When Gage circulated a “confidential one pager” in early June, Byfield drew attention to a Nebraska statute that requires all conservation and preservation easements to receive approval from the local county board or other appropriate government body. And she suggested the governor task the director of the Nebraska Department of Agriculture with making sure the U.S. Department of Agriculture was aware of requirements under state law.
“We may even consider providing some recommended language for this,” she wrote.
Ricketts’ executive order on 30×30, signed on June 24, has Byfield’s fingerprints all over it. The directive instructs the Nebraska Department of Revenue to “advise counties of their rights in reviewing conservation easements” pursuant to the statute Byfield underscored in her email.

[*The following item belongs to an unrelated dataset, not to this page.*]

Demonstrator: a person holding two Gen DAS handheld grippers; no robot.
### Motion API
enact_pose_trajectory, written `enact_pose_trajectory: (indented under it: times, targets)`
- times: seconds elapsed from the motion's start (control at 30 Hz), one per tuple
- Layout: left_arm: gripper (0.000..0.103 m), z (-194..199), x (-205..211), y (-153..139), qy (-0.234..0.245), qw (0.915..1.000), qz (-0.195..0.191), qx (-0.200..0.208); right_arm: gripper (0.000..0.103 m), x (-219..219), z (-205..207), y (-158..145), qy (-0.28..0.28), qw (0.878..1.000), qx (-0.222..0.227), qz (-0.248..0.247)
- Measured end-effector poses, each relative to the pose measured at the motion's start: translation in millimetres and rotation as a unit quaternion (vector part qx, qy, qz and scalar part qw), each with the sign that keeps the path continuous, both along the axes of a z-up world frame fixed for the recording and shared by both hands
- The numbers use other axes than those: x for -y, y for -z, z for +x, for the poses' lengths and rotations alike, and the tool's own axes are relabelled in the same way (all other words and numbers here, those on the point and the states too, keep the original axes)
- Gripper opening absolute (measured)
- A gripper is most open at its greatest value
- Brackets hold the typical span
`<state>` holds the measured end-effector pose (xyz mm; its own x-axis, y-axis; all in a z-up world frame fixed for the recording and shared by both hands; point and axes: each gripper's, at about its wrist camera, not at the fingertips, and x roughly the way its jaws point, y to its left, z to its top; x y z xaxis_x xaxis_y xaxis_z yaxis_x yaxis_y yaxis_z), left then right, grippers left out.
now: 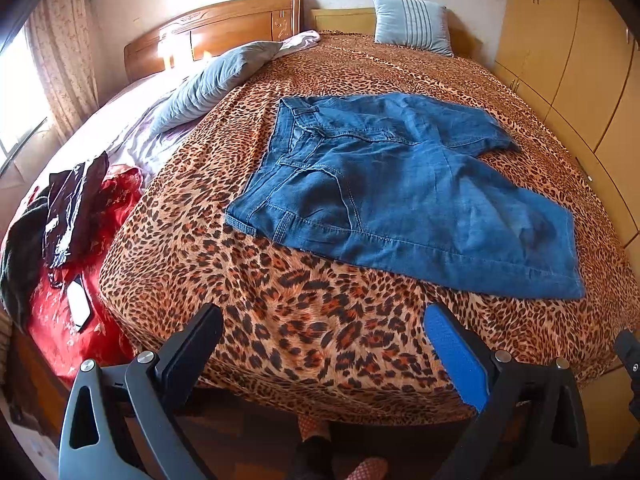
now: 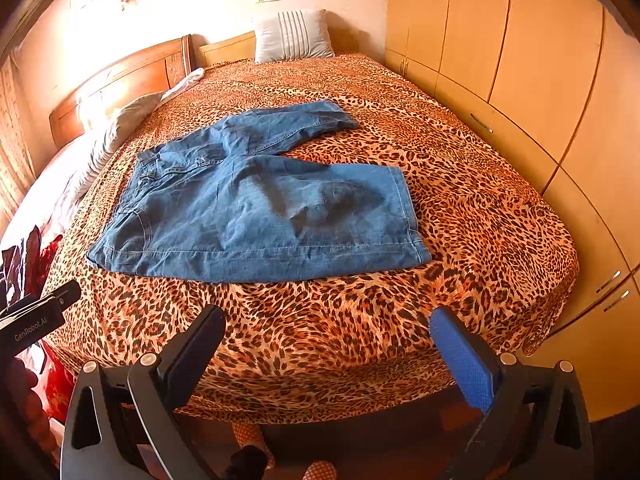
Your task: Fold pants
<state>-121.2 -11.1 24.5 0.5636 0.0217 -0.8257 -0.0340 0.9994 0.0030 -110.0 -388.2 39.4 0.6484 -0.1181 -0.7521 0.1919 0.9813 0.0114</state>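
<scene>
Blue denim pants (image 1: 400, 192) are laid flat on a bed covered by a leopard-print bedspread (image 1: 320, 320), with the waistband turned toward the left side of the bed and the two short legs spread toward the wardrobe side. One leg is seen lying nearer the foot of the bed, its hem close to the edge, while the other is angled away toward the headboard. In the right wrist view the same pants (image 2: 260, 208) are shown unfolded, with creases and darker patches across the near leg. The left gripper (image 1: 324, 344) is held above the foot of the bed, its black finger and blue-padded finger set wide apart with nothing between them, well short of the pants. The right gripper (image 2: 328, 348) is likewise spread wide and empty, near the bed's edge and apart from the fabric. A striped grey cushion (image 1: 412, 24) is propped against the wooden headboard (image 1: 216, 28), and a grey pillow (image 1: 212, 80) is seen on the left half of the bed. Red patterned fabric (image 1: 56, 312) and dark clothing (image 1: 72, 208) are piled at the left edge, and a tan wardrobe (image 2: 520, 60) is lined along the right side
</scene>
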Motion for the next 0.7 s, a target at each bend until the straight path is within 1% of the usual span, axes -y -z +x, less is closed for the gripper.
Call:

It designates Nebraska’s agricultural director as the state coordinator for the federal climate task force that Haaland established in her secretarial order. And it directs the state agriculture director to “coordinate with the U.S. Department of Agriculture (USDA) to ensure that the USDA is seeking proper local approvals for conservation easements” related to federal programs.
Byfield was present at the signing ceremony.
After months of backroom collaboration, the governor’s relationship with American Stewards became increasingly public. In September, Ricketts interviewed Byfield for a full hour on his podcast. Among other things, the two argued that an Interior Department fact sheet on 30×30 had lifted statistics — including that 1 million species are now at risk of extinction and that the U.S. is losing a football field-sized area of nature to development every 30 seconds — from a 2019 Center for American Progress report. (The extinction statistic is from a United Nations report. The loss of nature estimate is from a report that the Center for American Progress commissioned but that was conducted by Conservation Science Partners, a California-based science nonprofit.)
“If they were writing a high school paper, they would have gotten a D for plagiarism,” chuckled Ricketts, whose public comments and writings have repeatedly mirrored those of American Stewards.
Byfield and Gage remained in close contact through November. Then, suddenly, communication between the governor’s office and American Stewards stopped, according to records provided to HuffPost. When pressed about whether the governor’s office had complied with HuffPost’s requested date range, an adviser to the governor responded, “I presume the break in communication was likely due the resignation of Taylor Gage, Strategic Communications Specialist, on Dec. 3, 2021.”
Gage was undoubtedly Byfield’s primary contact in Ricketts’ office. Still, internal emails indicate that Byfield and the governor’s office had started strategizing off-email long before Gage’s departure out of concern that their discussions could be made public via a records request.
Byfield warned Gage about a watchdog group, Accountable.US, that had been filing records requests for American Stewards’ communications with counties in numerous states — “Your office may receive a similar request,” she wrote — and scrutinizing the group’s tax status. Accountable.US filed a complaint with the Internal Revenue Service in May accusing the group of violating its 501(c)(3) tax-exempt status by lobbying against 30×30 at the federal, state and local levels.
In another back-and-forth in September, Gage flagged a USDA announcement about $75 million in investments for climate-smart agriculture and forestry projects on private lands, including one in Nebraska.
“We need to respond…,” Byfield wrote. “Have several thoughts of what needs to go into this, but they are strategic and should not be subject to a [Freedom of Information Act] request. We could either visit by phone, or, loop in an attorney for the state so we trigger the attorney client privilege. Thoughts?”